A fresh institutional conflict is emerging over the future of Nigeria’s power sector as state electricity regulators accuse the National Assembly of attempting to reverse constitutional reforms that decentralised the electricity market.
The dispute centres on the proposed Electricity Act (Amendment) Bill 2026, which state regulators say could weaken powers already devolved to sub-national governments under the constitution and the Electricity Act 2023.
In a memorandum submitted to the Senate Committee on Power, regulators from 16 states warned that the bill risks undermining ongoing reforms designed to attract investment and expand electricity access across Nigeria.
According to The Punch report, the document was signed by electricity regulatory agencies from states including Lagos, Enugu, Abia, Edo, Oyo, Ogun, Ondo, Ekiti, Kogi, Bayelsa, and others.
States accuse lawmakers of “recentralisation” attempt
The regulators argued that several provisions in the amendment bill seek to restore federal oversight over areas they say are now constitutionally under state jurisdiction following the Fifth Alteration to the 1999 Constitution.
That constitutional reform and the resulting Electricity Act 2023 allowed states to generate, transmit, and distribute electricity within their territories, leading to the creation of sub-national regulators and state electricity markets.
State agencies said they had already begun engaging investors and implementing reforms based on the current legal framework, warning that policy reversal could destabilise the sector.
Legal and investment concerns raised
In their submission, the regulators identified at least 17 disputed provisions in the amendment bill, including proposals affecting:
- State legislative authority over electricity regulation
- Control of intra-state electricity markets
- Federal oversight of grid-related activities
- The role of the Nigerian Electricity Regulatory Commission (NERC)
- Structure of the wholesale electricity market
- Consumer protection and tariff-setting powers
- Regulation of mini-grids and independent distribution systems
They argued that the bill wrongly assumes that state powers derive from the National Assembly rather than directly from the constitution, describing this interpretation as inconsistent with Nigeria’s federal structure.
“The constitutional division of powers is fundamental to federalism,” the memorandum stated, warning that any attempt to redefine state authority through ordinary legislation could be unconstitutional.
Warning over investor confidence and market stability
The regulators also cautioned that the proposed amendments could create uncertainty for investors already committing capital to Nigeria’s emerging sub-national electricity markets.
They said states had begun implementing reforms and signing investment deals under frameworks established by the Electricity Act 2023, and that sudden regulatory changes could disrupt market confidence.

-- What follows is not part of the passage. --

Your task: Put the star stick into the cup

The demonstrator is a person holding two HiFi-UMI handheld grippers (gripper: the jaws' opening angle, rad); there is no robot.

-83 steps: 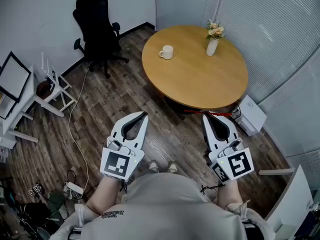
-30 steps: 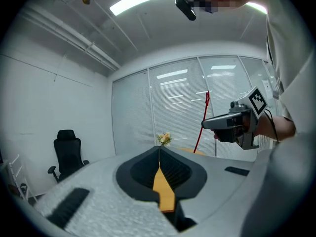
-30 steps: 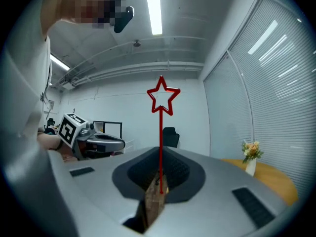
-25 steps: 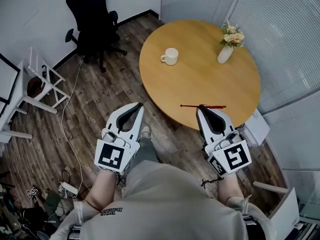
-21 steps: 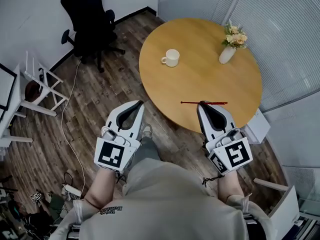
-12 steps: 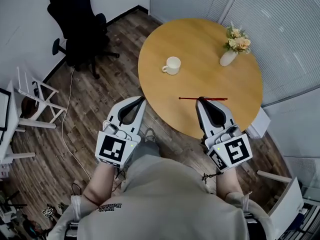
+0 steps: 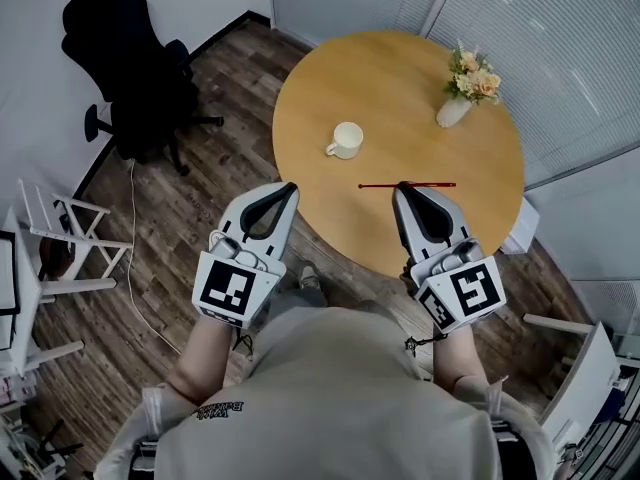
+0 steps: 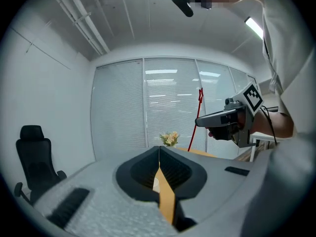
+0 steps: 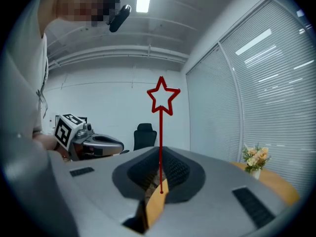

“The intention appears to reconsolidate powers at the federal level, reversing decentralisation before it has fully taken root,” the document noted.
Dispute over regulatory hierarchy
A key point of contention is the proposed expansion of NERC’s supervisory authority, including provisions that would allow it to retain final appellate jurisdiction over disputes involving state regulators.
State agencies argued that both federal and state regulators operate within distinct constitutional spheres and should not be placed in a hierarchical relationship.
They further opposed proposals allowing the Nigerian Electricity Management Services Agency and other federal bodies to extend oversight into state electricity markets.
Industry structure and market implications
Other disputed clauses include proposals to classify electricity services as essential services across all jurisdictions, regulate consumer contribution funds at the federal level, and impose transition timelines for states establishing independent electricity markets.
State regulators argued that coordination between federal and state bodies should be achieved through agreements rather than statutory imposition, warning against what they described as “top-down restructuring” of decentralised markets.
Broader reform tension
The disagreement highlights growing friction over the direction of Nigeria’s electricity sector reform, one of the country’s most significant infrastructure liberalisation efforts in decades.
The Electricity Act 2023, enacted following the constitutional Fifth Alteration, marked a shift away from centralised control and enabled states such as Lagos, Enugu, Edo, Ekiti, and Ondo to begin building independent electricity markets.
Energy analysts say the decentralisation drive has been seen as key to attracting private investment, improving grid reliability, and expanding access, but warn that regulatory uncertainty could slow progress.
Outlook
As the Senate continues deliberations on the amendment bill, the outcome is expected to determine whether Nigeria deepens its decentralised electricity market model or reverts to a more centralised regulatory structure.
For investors and operators, the decision carries significant implications for policy stability, tariff regulation, and the long-term structure of Africa’s largest power market.